Plus généralement, l’effondrement des mécanismes traditionnels de régulation sociale et la fragilisation des modèles éducatifs ont produit une profonde perte de repères. La libération de la parole sur les réseaux sociaux, l’érosion des valeurs de muñ et de kersa qui ont longtemps cimenté la cohésion sociale, ont favorisé une expression massive et parfois brutale des frustrations.

Pour une refondation participative de la gouvernance

Cette aspiration de la jeunesse à une refondation du contrat national favorable à ses ambitions d’ascension et de réussite sociale (tekki) représente le cœur du mandat électoral conféré à Pastef en 2024. Sa prise en compte conditionne toute gouvernance stable du Sénégal, quel que soit le parti au pouvoir.

L’échec relatif des deux premières années de gouvernance Pastef est symbolisé par le face-à-face actuel entre l’Exécutif et le Législatif. Pour l’heure, la rupture promise demeure davantage visible dans les discours que dans les faits.

Tout indique que les élections de 2024 ont ouvert une séquence politique critique, dont le premier épisode se joue actuellement au sein du parti au pouvoir, avec le choc des candidatures pour 2029 qui pourrait déboucher sur une neutralisation réciproque des institutions constitutionnelles.
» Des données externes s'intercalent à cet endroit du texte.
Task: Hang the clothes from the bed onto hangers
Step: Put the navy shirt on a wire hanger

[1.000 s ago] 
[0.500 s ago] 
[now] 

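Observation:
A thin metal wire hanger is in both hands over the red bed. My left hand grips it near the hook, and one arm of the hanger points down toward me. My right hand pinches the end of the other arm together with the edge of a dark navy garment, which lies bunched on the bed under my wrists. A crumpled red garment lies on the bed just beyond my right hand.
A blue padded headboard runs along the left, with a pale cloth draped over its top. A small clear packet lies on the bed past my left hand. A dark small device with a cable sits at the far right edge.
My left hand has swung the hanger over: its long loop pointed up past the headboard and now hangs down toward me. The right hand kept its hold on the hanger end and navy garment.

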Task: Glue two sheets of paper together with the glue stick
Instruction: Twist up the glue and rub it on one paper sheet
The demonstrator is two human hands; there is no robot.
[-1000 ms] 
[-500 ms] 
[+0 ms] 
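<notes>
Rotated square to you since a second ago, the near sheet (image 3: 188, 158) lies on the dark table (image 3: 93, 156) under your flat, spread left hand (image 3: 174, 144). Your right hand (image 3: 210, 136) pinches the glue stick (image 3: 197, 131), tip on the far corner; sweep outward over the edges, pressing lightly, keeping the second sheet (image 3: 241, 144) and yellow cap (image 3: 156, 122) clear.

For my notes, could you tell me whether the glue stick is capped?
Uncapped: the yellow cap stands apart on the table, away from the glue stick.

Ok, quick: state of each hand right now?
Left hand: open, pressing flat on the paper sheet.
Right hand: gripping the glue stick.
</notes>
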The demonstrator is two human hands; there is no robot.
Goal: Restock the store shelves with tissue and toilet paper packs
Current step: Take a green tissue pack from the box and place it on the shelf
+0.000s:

L’issue finale dépendra fortement de la recomposition politique en cours et de sa capacité à faire émerger une nouvelle force centrale capable de brider les extrêmes et d’introduire les innovations devenues incontournables dans les modes de gouvernance.

Dans cette perspective, le Sénégal pourra peut-être renouer avec une stabilité durable et des progrès économiques et sociaux significatifs, comme au lendemain de l’alternance de l’an 2000.

Mamadou Bamba Ndiaye
Ancien député
Consultant

(Ce texte reprend une partie de la post-face d’un ouvrage à paraître prochainement : « À l’école du Président Dia, Combats pour l’alternance de 2000 ».)